Tan says that Razer will also be keeping the Ouya brand in part. “The Ouya brand name will live on as a standalone gaming publisher for Android TV and Android based TV consoles,” he said.

The deal marks the end of the line for Ouya as a standalone business after it burst into the world with a mission to expand Android gaming on the TV, and a record-breaking Kickstarter campaign to underscore popular interest in helping to make that happen.

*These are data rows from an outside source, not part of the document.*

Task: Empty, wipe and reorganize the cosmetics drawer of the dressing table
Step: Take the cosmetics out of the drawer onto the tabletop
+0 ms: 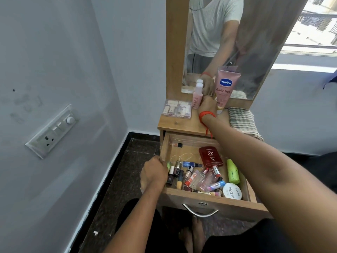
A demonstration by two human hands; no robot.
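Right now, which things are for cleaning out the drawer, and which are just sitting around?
For the job: drawer, gripped by the left hand; Vaseline tube in the right hand; red bottle, green bottle, white tub; striped cloth.
Just there: mirror, wall switchboard, window.

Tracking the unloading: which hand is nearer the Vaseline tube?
Right. The right hand is beside the Vaseline tube on the tabletop; the left hand grips the drawer by its left wall.
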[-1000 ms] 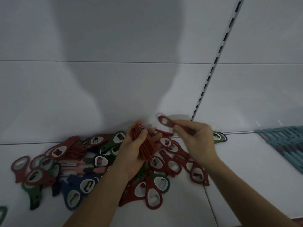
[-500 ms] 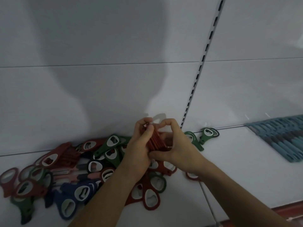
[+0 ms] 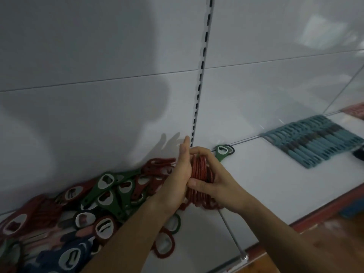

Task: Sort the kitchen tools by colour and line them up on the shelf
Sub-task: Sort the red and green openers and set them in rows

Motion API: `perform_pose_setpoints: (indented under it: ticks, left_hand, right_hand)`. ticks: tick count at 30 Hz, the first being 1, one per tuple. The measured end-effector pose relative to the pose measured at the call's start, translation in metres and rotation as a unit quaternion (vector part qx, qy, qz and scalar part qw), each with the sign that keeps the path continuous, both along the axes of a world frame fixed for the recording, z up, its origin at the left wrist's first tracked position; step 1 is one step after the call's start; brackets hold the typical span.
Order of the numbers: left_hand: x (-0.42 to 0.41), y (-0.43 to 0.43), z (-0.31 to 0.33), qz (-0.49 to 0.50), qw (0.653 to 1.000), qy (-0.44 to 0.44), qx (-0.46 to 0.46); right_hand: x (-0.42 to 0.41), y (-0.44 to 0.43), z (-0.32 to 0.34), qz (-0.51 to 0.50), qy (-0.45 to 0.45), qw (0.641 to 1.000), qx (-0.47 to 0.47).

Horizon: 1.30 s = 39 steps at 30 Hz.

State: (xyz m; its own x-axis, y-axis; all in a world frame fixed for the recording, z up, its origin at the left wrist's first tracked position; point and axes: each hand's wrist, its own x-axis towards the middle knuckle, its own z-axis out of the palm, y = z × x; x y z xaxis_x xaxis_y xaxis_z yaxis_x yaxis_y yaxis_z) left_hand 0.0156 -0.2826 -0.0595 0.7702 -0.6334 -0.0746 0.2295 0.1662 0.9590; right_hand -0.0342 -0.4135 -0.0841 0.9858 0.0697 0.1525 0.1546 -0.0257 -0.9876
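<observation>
Straightened now, the left hand (image 3: pixel 181 174) fingers press the red stack (image 3: pixel 199 166) flat — right hand (image 3: pixel 216 182) fingers grip it.

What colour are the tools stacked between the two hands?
Red; the head view shows the stack between left hand and right hand.

single red opener: a second ago pinched apart in the right hand, now joined to the stack
right hand (image 3: pixel 218 180): come across, curled round the stack of red openers (image 3: pixel 200 168)
left hand (image 3: pixel 181 174): grip loosened, straight fingers pressed against the stack's side
stack place: shifted from left of the slotted upright (image 3: pixel 199 91) to its foot
</observation>
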Motion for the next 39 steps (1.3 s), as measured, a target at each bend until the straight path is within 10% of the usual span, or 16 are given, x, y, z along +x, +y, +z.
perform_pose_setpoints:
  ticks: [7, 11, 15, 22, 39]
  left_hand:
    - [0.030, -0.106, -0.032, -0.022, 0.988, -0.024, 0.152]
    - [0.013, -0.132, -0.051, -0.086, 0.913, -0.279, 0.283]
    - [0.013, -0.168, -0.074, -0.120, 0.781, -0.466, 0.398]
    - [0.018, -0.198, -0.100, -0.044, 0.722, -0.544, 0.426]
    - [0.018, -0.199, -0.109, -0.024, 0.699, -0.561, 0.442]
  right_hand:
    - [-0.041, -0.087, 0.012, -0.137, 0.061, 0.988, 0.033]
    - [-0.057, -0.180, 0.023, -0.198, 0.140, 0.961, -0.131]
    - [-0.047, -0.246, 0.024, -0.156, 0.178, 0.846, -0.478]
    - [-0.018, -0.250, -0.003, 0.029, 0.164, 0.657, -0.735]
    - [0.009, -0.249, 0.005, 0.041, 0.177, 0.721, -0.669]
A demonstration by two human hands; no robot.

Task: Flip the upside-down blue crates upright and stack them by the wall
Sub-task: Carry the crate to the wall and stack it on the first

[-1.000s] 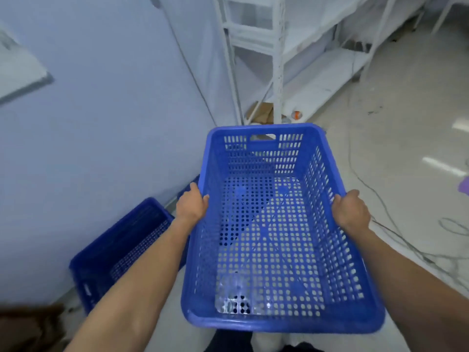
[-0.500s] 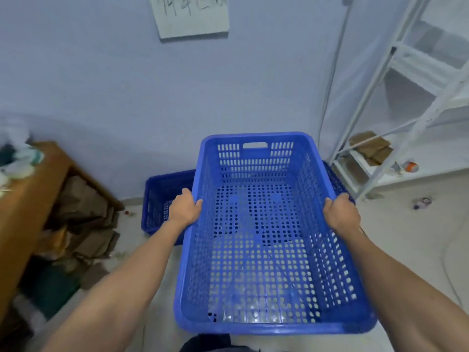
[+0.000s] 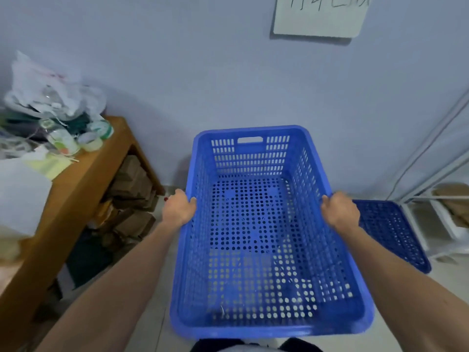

“Ouya was created with the goal to give developers more freedom. In doing this, we created the first open platform for television. And, with more than 1,000 games, we offered more content — and a broader variety — than any other platform,” Uhrman emailed me in response to questions about the deal. “We are excited that Razer will expand our vision. While this was a hard trail to blaze, we proved that we could bring new thinking to how the games industry operates and we hope we have paved the way for others, allowing all game developers to bring his or her game to the big screen.”

But while competition against incumbents like Microsoft and Sony proved to be too challenging for Ouya, the shifts we’ve seen — precipitated by the rise of smaller and mobile computing devices and new experiences altogether — point to there being room for more players.

Razer, like Ouya, has been following a vertically-integrated route while building its business, investing not just in platforms to attract more software development but also in building a range of hardware that includes not just the Forge console but Blade gaming-optimized laptops, peripherals like controllers and keyboards, and wearables.

The idea is that Ouya will be able to help in both of those areas.

On the software side, Ouya had already been working with companies like Xiaomi and its Mi Box and Alibaba‘s TMall Box, and that will continue under its new owner as a way for Razer to expand the economies of scale of its bigger platform.

“Alibaba Group is committed to bringing high-quality games and content to our Chinese users.  We look forward to continuing our collaboration with Ouya through Razer,” an Alibaba spokesperson told TechCrunch.

The Forge TV console, meanwhile, has had mixed reviews since launching earlier this year, with some pointing out that there are strong competitors both above and below its basic $100 price point and others ultimately concluding that it’s not bad, but buggy. Razer clearly is not ready to give up, though, so while it continues to develop the hardware is hoping for another software boost to the product by way of Ouya.

Prior to the sale, Ouya had raised $33.6 million with investors including Kleiner Perkins, Jay Adelson, Mayfield Fund, Nvidia, Occam Capital and Shasta Ventures. Razer, meanwhile, counts Intel Capital, IDG-Accel and Heliconia Capital Management (a subsidiary of Singapore’s Temasek) as investors.